China says air pollution worsening



China says air pollution worsening Beijing: China's air pollution increased this year for the first time since 2005, the Environmental Protection Ministry has said, due to sandstorms, a rise in construction and industrial projects, and more cars.

The ministry found that the number of "good air quality days" in 113 major cities across the nation had dropped 0.3 percentage points in the first six months of the year compared with the same time last year.

These cities had not recorded a fall in the number of good air quality days since 2005, Tao Detian, spokesman for the ministry, said in a statement on its website dated Monday.

The level of inhalable particles, a major air pollution index, was also up during that time in those cities for the first time since 2005, Tao said, blaming the deterioration in air quality on severe spring sandstorms.

"More construction and industrial projects that started this year due to economic recovery and the rapid increase in automobiles should also be blamed," Chai Fahe, vice head of the Chinese Research Academy of Environmental Sciences, told the China Daily newspaper.

The ministry also found that more than a quarter of surface water in China was contaminated, and fit only for industrial or agricultural use.

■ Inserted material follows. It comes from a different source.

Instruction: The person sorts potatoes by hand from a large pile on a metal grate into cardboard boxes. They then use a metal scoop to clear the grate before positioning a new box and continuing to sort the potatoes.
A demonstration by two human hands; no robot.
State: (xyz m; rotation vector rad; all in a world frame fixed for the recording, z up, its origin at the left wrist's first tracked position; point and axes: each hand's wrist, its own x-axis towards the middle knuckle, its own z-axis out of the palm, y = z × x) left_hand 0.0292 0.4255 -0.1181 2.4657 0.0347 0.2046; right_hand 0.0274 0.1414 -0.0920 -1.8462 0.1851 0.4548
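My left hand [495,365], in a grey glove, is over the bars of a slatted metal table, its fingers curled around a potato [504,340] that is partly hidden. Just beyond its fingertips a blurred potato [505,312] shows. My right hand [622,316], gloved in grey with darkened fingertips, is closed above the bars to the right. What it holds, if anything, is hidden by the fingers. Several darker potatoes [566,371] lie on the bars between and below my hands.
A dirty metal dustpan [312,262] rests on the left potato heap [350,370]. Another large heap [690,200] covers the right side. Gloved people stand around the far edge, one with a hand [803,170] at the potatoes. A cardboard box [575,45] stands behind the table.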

Acid rain was also a problem in the first half of the year -- out of 443 cities the ministry monitored, 189 suffered from the harmful precipitation.

And in eight cities, including a district of Shanghai, the rain that fell for the first six months was constantly acid, the statement said.

Tao said that despite some improvements, China still faced a "grim" situation in fighting pollution.

China has some of the world's worst water and air pollution after rapid industrialisation over the last 30 years triggered widespread environmental damage.

A report published in March by the London-based medical journal The Lancet said air pollution in the Asian nation was widely to blame for 1.3 million premature deaths a year from respiratory disease.